_To do_:
Please give back the listing exactly, without any of its pictures.

..............................

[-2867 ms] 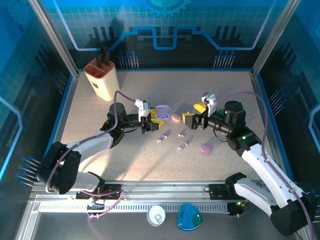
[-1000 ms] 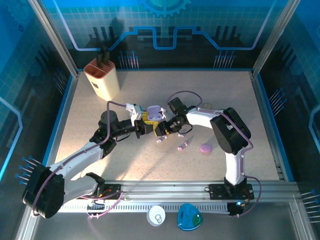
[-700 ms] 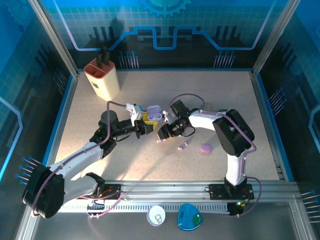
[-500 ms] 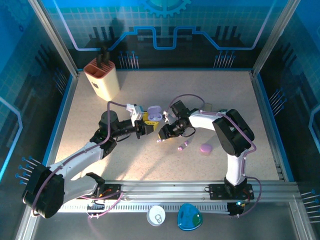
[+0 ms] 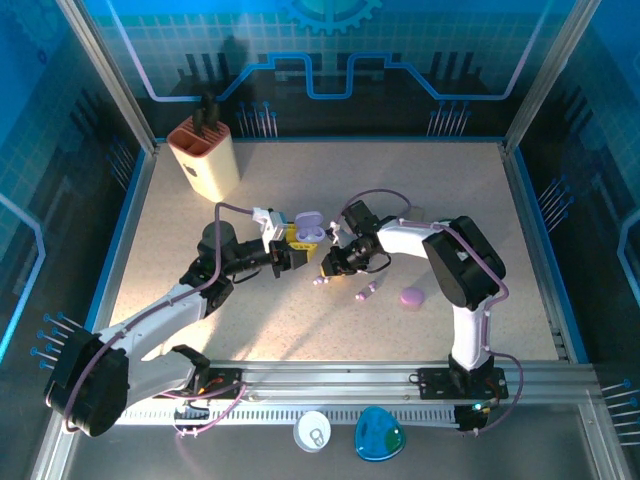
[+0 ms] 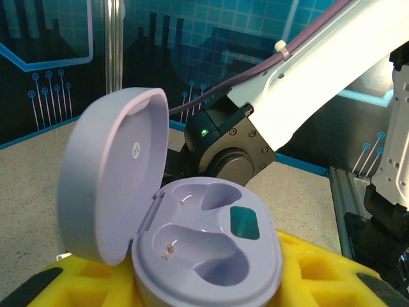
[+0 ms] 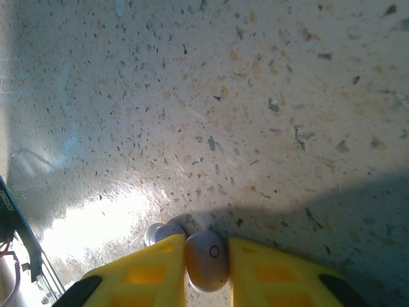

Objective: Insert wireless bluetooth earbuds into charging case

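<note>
Both shut — left claw (image 5: 296, 246) grips open case (image 6: 211, 256) | right claw (image 7: 206, 276) pinches earbud (image 7: 206, 256)

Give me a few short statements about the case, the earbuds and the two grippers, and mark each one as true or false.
1. The left gripper holds the charging case with its lid open. True.
2. Both sockets of that case hold earbuds. False: both sockets are empty.
3. The right gripper is shut on an earbud. True.
4. The other lavender case, on the table, is open too. False: it is closed.
</note>
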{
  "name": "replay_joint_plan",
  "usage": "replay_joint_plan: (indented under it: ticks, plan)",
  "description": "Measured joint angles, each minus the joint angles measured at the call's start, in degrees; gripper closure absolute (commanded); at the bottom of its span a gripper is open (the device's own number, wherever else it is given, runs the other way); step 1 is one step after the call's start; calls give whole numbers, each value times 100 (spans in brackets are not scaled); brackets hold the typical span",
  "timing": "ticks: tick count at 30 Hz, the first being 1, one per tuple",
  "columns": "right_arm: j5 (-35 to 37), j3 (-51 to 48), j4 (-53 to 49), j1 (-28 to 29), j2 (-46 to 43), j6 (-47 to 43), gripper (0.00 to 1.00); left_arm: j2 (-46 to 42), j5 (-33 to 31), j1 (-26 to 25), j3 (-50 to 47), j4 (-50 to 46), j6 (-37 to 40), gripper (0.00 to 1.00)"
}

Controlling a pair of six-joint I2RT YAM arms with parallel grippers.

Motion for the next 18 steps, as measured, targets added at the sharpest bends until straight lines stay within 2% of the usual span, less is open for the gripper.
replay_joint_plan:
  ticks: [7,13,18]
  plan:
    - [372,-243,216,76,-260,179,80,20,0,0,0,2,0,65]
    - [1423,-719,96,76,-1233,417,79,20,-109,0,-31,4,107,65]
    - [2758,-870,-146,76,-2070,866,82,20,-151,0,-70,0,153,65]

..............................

_Answer to this task_:
[-2867 ms] 
[-1000 ms] 
[-700 ms] 
[-500 ms] 
[+0 ms] 
[+0 ms] 
[+0 ms] 

Objective: Insert wireless bluetooth earbuds into charging case

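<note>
Both shut — left claw (image 5: 296, 246) grips open case (image 6: 211, 256) | right claw (image 7: 206, 276) pinches earbud (image 7: 206, 256)

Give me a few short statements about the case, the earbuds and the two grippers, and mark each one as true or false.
1. The left gripper holds the charging case with its lid open. True.
2. Both sockets of that case hold earbuds. False: both sockets are empty.
3. The right gripper is shut on an earbud. True.
4. The other lavender case, on the table, is open too. False: it is closed.
</note>
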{
  "name": "replay_joint_plan",
  "usage": "replay_joint_plan: (indented under it: ticks, plan)",
  "description": "Measured joint angles, each minus the joint angles measured at the call's start, in degrees; gripper closure absolute (commanded); at the bottom of its span a gripper is open (the device's own number, wherever else it is given, runs the other way); step 1 is one step after the call's start; calls give whole numbers, each value times 100 (spans in brackets are not scaled); brackets hold the typical span",
  "timing": "ticks: tick count at 30 Hz, the first being 1, one per tuple",
  "columns": "right_arm: j5 (-35 to 37), j3 (-51 to 48), j4 (-53 to 49), j1 (-28 to 29), j2 (-46 to 43), j6 (-47 to 43), gripper (0.00 to 1.00); left_arm: j2 (-46 to 42), j5 (-33 to 31), j1 (-26 to 25), j3 (-50 to 47), j4 (-50 to 46), j6 (-37 to 40), gripper (0.00 to 1.00)"
}

Controlling a pair of six-joint I2RT YAM arms with parallel grippers.

Motion for the next 18 steps, as measured, targets added at the sharpest bends until straight lines stay within 2% of the usual span, less is open for the gripper.
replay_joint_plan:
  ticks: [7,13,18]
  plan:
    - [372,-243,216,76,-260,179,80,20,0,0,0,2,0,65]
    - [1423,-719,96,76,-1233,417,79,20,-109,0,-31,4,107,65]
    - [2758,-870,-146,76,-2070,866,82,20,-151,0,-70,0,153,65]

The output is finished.